▸ **Exercise directions**: What you return should be only the lines in the entries below between the one holding "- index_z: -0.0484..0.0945" and the one holding "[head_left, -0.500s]", ends included, with every picture left out.

[Stored items]
______________________________

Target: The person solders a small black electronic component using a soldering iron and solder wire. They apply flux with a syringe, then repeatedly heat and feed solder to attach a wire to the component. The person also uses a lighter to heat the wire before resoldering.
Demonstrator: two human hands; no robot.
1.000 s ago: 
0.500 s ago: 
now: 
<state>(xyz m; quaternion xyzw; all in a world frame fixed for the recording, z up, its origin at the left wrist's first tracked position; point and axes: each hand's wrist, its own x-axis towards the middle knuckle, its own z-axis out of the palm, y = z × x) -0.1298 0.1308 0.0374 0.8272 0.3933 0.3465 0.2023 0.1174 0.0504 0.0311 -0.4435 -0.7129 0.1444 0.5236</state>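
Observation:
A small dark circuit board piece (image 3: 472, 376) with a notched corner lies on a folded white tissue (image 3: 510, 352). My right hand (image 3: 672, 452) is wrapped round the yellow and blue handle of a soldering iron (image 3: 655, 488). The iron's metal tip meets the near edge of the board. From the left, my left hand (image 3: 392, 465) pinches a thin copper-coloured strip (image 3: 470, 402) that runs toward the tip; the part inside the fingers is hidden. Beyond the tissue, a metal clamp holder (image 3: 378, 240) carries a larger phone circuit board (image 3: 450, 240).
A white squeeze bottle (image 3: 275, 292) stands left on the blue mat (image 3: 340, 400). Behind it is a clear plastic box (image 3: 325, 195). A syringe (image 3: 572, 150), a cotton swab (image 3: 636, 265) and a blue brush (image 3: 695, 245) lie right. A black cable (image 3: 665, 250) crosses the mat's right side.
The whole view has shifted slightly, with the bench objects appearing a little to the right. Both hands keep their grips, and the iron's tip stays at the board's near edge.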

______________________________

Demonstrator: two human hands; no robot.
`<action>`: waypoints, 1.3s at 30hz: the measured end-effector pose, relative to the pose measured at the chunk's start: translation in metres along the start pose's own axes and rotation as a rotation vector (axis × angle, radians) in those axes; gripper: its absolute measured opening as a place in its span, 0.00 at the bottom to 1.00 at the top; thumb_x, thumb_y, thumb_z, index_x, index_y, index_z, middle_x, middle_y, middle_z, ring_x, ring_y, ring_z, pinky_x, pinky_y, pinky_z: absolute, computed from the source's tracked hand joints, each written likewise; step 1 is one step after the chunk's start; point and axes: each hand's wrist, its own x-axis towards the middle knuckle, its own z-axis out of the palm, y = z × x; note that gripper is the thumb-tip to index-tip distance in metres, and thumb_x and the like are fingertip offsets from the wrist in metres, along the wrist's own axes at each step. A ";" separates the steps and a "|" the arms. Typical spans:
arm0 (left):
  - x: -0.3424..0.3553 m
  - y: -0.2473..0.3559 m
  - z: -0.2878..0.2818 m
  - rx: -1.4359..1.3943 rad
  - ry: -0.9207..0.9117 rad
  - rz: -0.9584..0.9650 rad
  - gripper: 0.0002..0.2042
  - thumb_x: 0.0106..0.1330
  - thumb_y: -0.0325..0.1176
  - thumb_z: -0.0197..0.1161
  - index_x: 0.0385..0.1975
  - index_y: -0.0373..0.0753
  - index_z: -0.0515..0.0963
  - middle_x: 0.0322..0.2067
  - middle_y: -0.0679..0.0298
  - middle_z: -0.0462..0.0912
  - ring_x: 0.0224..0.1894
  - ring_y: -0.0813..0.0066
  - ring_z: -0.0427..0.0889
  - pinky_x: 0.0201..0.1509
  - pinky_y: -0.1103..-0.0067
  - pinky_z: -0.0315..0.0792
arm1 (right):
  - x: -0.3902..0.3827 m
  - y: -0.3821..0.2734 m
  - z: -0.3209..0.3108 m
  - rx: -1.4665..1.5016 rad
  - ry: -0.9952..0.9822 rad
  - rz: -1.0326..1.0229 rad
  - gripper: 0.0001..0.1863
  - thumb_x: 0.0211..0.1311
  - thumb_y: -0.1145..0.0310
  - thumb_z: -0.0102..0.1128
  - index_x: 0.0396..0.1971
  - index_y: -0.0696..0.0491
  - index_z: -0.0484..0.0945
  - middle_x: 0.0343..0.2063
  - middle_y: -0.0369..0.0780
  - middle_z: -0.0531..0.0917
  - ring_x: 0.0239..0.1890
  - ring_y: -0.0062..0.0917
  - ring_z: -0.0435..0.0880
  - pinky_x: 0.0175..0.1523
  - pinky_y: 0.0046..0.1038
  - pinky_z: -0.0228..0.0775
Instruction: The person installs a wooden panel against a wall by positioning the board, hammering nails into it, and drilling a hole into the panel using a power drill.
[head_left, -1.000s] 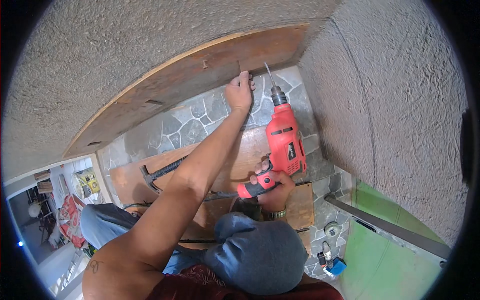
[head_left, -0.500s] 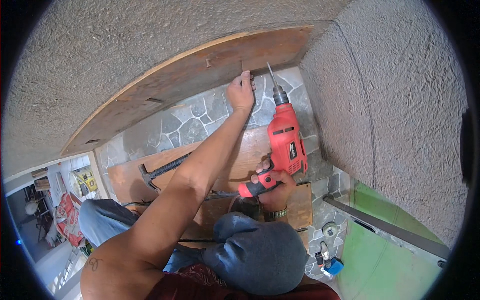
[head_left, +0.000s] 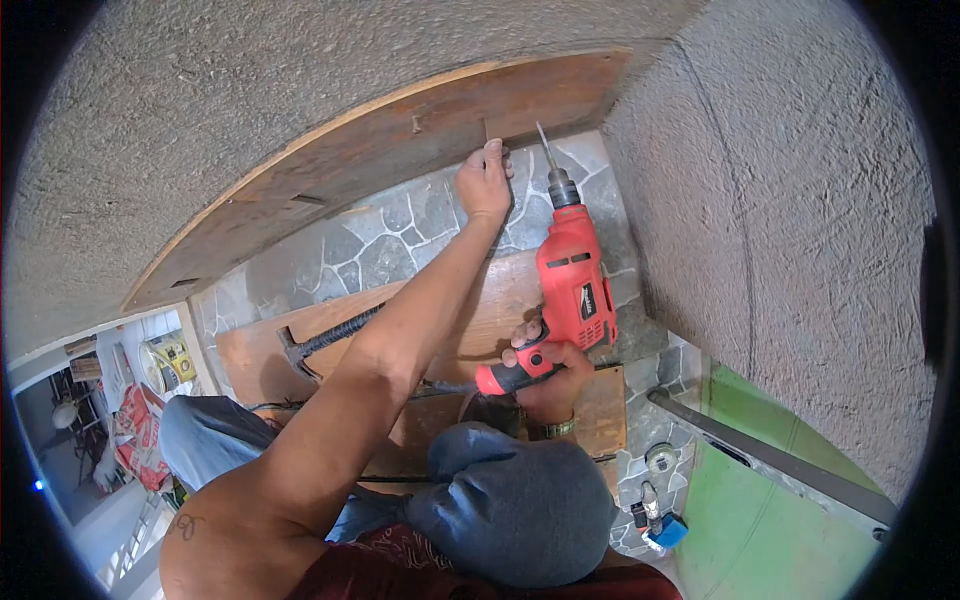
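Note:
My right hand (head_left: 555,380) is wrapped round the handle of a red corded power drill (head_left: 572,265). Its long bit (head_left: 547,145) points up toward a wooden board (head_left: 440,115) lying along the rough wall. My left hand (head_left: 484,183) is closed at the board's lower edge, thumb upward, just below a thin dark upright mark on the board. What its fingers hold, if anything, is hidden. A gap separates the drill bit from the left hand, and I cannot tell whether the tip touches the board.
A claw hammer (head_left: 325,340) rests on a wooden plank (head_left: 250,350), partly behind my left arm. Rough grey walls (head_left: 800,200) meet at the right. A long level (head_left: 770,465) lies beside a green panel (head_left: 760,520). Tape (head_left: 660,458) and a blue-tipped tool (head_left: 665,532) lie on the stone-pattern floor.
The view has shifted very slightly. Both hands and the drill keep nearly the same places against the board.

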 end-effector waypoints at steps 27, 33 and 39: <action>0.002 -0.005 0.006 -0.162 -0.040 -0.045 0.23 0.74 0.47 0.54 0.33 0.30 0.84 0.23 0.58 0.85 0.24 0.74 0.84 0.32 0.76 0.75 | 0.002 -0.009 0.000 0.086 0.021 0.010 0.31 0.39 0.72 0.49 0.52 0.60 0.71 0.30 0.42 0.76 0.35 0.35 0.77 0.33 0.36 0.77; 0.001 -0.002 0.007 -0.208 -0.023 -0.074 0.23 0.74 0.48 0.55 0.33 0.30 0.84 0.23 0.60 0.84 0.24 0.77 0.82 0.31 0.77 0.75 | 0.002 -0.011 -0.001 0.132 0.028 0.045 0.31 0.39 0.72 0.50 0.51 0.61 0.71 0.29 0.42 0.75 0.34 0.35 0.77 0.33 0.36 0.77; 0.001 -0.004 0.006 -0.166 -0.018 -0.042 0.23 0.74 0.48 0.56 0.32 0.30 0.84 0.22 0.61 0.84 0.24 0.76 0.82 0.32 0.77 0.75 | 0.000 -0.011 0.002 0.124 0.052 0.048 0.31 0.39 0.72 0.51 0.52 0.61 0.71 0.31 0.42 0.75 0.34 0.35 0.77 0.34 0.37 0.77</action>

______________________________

▸ **Reply**:
  - index_z: -0.0484..0.0945
  - middle_x: 0.0343..0.2063
  - middle_y: -0.0369..0.0780
  - middle_z: -0.0531..0.0917
  - ring_x: 0.0239..0.1890
  - ring_y: -0.0062..0.0917
  - ring_z: -0.0435..0.0880
  - pinky_x: 0.0175..0.1523
  - pinky_y: 0.0046..0.1038
  - pinky_z: -0.0228..0.0775
Instruction: The person installs a wooden panel against a wall by positioning the board, hammering nails into it, and drilling a hole into the panel using a power drill.
[head_left, -1.000s] 
[head_left, -0.500s] 

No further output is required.